Tim Bass is coordinator of UNCW's bachelor of fine arts program in creative writing.
Igave up meat almost a year ago, and now the confounded holidays are coming again. In my family, that means five weeks of gluttonous consumption, a marathon meal that starts the day before Thanksgiving and doesn’t ease up until our lipids level off after the Sugar Bowl.
My relatives don’t eat unless there’s meat. By family law, all plates must carry slabs of cooked animal. As my mother puts it, “Without meat, it’s not a meal.”
I’d probably make it as a vegetarian if I weren’t my mother’s son. Throughout her family and her community, she’s considered a legendary Southern cook. She cuts whole chickens with the skill of an orthopedic surgeon. She seasons her vegetables with pork grease. She makes beef stew on a formula of about six parts beef to one part stew. Awhile back, she cooked one of her magnificent breakfast casseroles and adjusted the recipe for me. “I know you don’t eat meat anymore,” she said, “so instead of sausage, I used Canadian bacon.”
Soon she’ll start her annual quest for the perfect turkey – the yellowest skin for the lowest price per pound. Then, in the early hours of Thanksgiving Day, she’ll slide the bird into her overworked oven and bake it for hours, timed to be falling off the bone when we sit down for an unfeathered feast.
A couple of days before Christmas, she and I will drive to my sister’s house in east Tennessee. There, as tradition dictates, our first meal will include a couple of pounds of Sampson County barbecue that my mother will pack into a giant cooler, along with ham, steaks, a chicken or two, and an outsized turkey breast. Hauling that meat locker will cost us decent gas mileage over hundreds of miles, but it’s all about keeping the carnivores happy.
I can’t blame my family. They’re just doing the natural thing, while I’m doing what they would call the weird thing.
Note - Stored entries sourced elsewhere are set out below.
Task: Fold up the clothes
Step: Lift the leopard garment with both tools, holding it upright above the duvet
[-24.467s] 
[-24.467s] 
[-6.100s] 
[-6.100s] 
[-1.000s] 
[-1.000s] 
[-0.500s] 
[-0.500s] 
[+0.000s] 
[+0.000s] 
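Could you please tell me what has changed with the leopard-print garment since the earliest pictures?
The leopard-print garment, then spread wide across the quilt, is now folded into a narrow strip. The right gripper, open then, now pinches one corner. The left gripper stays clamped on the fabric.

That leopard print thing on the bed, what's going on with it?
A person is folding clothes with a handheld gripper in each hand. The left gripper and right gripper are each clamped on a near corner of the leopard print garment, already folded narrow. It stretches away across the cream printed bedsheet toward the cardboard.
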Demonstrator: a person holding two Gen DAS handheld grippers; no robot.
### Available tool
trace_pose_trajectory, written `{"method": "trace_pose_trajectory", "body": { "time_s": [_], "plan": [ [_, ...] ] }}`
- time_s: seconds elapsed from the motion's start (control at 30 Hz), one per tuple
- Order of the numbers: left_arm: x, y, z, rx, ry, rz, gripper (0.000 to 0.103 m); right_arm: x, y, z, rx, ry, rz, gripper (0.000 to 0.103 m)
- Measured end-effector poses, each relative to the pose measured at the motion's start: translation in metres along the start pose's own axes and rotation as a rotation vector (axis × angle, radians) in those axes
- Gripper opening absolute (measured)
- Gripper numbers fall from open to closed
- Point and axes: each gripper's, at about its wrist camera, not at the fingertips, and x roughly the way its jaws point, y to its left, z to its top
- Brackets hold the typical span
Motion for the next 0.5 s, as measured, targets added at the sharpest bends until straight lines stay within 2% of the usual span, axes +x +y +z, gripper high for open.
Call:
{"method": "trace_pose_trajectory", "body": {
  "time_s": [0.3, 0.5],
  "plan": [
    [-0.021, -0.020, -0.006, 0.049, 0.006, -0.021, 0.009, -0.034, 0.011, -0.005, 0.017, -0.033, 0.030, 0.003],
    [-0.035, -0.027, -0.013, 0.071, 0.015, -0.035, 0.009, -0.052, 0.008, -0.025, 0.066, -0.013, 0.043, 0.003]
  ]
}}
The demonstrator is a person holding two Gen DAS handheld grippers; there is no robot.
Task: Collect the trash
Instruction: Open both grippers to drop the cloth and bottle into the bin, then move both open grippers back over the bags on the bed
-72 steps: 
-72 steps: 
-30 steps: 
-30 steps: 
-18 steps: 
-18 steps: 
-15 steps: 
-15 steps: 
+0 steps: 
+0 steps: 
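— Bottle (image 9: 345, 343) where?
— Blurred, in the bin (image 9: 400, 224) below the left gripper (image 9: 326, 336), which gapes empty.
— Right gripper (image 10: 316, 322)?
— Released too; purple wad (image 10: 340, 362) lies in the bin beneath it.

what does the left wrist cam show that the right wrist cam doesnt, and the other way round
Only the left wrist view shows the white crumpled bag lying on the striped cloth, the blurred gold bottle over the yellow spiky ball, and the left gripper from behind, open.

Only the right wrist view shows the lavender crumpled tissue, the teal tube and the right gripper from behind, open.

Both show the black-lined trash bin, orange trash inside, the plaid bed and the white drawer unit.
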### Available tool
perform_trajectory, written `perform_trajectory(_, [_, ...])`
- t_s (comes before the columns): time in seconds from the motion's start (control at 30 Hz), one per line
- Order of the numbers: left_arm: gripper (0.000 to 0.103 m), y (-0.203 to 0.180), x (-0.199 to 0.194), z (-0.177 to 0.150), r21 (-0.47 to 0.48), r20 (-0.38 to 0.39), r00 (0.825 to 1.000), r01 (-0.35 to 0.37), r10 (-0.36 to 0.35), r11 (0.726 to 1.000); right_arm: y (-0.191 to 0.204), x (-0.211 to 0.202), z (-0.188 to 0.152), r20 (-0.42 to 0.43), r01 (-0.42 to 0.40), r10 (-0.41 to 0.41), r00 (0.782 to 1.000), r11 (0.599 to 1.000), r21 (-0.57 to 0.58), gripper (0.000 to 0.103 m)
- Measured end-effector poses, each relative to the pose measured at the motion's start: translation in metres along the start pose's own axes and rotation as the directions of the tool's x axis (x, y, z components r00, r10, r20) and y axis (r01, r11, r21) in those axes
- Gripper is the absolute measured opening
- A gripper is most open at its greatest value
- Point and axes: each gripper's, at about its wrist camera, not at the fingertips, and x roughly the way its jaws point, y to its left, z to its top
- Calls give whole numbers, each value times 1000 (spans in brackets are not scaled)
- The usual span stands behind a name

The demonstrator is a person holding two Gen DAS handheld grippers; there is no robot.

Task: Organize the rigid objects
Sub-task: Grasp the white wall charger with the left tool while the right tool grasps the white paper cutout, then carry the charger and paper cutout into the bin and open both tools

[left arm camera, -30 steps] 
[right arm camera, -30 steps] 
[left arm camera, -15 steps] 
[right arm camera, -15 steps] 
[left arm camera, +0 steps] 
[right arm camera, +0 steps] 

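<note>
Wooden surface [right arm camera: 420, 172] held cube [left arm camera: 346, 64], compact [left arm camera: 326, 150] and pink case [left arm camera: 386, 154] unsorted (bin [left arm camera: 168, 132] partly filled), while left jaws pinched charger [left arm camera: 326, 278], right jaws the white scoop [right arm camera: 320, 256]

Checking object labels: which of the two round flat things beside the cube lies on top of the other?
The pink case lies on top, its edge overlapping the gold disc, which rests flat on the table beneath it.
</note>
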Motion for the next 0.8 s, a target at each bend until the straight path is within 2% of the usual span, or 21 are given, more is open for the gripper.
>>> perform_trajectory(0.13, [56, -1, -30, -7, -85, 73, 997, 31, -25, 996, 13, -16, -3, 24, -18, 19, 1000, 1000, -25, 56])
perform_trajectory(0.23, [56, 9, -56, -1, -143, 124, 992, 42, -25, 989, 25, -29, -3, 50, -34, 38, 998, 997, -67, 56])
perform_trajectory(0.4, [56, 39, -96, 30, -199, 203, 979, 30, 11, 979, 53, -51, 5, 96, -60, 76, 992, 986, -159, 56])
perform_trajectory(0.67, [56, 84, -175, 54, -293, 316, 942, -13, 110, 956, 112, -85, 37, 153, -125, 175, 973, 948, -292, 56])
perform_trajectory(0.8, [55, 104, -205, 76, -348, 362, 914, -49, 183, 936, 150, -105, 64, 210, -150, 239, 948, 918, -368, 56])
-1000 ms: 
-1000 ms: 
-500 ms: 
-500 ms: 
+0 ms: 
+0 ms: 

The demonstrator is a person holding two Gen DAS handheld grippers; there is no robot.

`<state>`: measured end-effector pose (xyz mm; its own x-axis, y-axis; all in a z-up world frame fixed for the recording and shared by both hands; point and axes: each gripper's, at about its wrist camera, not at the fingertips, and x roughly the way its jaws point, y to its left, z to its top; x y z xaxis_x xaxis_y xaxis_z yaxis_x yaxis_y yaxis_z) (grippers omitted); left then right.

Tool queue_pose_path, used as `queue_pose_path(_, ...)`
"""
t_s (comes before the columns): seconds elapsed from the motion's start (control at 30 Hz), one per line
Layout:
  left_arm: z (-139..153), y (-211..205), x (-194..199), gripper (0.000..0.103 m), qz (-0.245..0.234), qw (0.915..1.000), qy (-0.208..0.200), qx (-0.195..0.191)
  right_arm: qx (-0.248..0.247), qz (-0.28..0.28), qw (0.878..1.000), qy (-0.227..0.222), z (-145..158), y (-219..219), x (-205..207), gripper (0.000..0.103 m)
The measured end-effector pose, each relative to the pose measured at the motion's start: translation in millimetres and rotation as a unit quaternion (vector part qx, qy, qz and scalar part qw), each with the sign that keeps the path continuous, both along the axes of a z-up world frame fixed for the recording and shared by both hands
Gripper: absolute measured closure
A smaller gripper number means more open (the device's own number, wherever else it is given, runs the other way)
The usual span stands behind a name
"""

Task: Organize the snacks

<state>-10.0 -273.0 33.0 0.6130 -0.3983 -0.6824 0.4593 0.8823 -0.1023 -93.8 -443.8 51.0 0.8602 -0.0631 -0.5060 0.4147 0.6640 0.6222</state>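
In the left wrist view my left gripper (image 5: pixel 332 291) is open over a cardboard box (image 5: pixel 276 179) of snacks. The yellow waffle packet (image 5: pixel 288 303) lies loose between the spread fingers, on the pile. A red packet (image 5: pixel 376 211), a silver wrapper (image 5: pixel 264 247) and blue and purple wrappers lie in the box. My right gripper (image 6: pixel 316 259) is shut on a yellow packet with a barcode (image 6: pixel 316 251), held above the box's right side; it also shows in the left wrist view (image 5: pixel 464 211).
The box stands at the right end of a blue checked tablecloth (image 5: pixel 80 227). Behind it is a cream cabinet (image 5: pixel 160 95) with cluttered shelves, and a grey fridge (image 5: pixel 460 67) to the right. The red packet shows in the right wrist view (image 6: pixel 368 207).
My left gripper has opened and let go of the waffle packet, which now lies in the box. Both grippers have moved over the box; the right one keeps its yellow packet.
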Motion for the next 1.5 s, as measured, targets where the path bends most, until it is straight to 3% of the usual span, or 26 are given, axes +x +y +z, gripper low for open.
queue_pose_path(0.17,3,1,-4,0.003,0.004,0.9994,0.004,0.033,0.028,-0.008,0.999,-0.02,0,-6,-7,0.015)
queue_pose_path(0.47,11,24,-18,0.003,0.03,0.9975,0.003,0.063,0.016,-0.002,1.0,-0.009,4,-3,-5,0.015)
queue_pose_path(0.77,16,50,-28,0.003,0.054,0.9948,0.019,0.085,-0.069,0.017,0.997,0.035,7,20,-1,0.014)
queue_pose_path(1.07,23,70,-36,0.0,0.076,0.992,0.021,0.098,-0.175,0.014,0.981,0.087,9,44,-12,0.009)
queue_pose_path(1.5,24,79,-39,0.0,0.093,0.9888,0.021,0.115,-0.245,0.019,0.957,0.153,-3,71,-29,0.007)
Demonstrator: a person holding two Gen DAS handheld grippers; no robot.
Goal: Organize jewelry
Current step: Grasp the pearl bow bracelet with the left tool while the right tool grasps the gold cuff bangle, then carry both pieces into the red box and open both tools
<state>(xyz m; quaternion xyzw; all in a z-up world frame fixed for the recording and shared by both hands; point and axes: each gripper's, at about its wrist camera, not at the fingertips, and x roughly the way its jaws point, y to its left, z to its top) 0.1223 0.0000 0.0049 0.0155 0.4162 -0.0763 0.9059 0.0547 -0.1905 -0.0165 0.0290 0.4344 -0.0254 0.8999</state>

I’d long considered giving up meat, partly because I see what the livestock industry does to animals and the environment, and partly because I figured I’d simplify my life if I didn’t buy and prepare meat. I adopted no refined philosophy, no strict orthodoxy. I still don’t know what to do about fish.
The change came ridiculously easy, especially after I learned to sauté tofu. I do have to use a little chemistry: I had no idea that some proteins must be added to others to make them complete. And I must be flexible: at one fast-food place, neither the manager nor I could find a meatless sandwich on the menu. Finally I said, “Maybe a cheeseburger without the burger?” and he replied, “That’s what I’m thinking.”
Now I face my first holiday season without meat. While my relatives chow down on hog and bird, I’ll graze like a free-range farm animal. I’ll pile on field peas and corn, boiled potatoes, and butterbeans. I’ll get full and stay fat and love my meat-eating family and be happy. I won’t ask what they seasoned with fatback.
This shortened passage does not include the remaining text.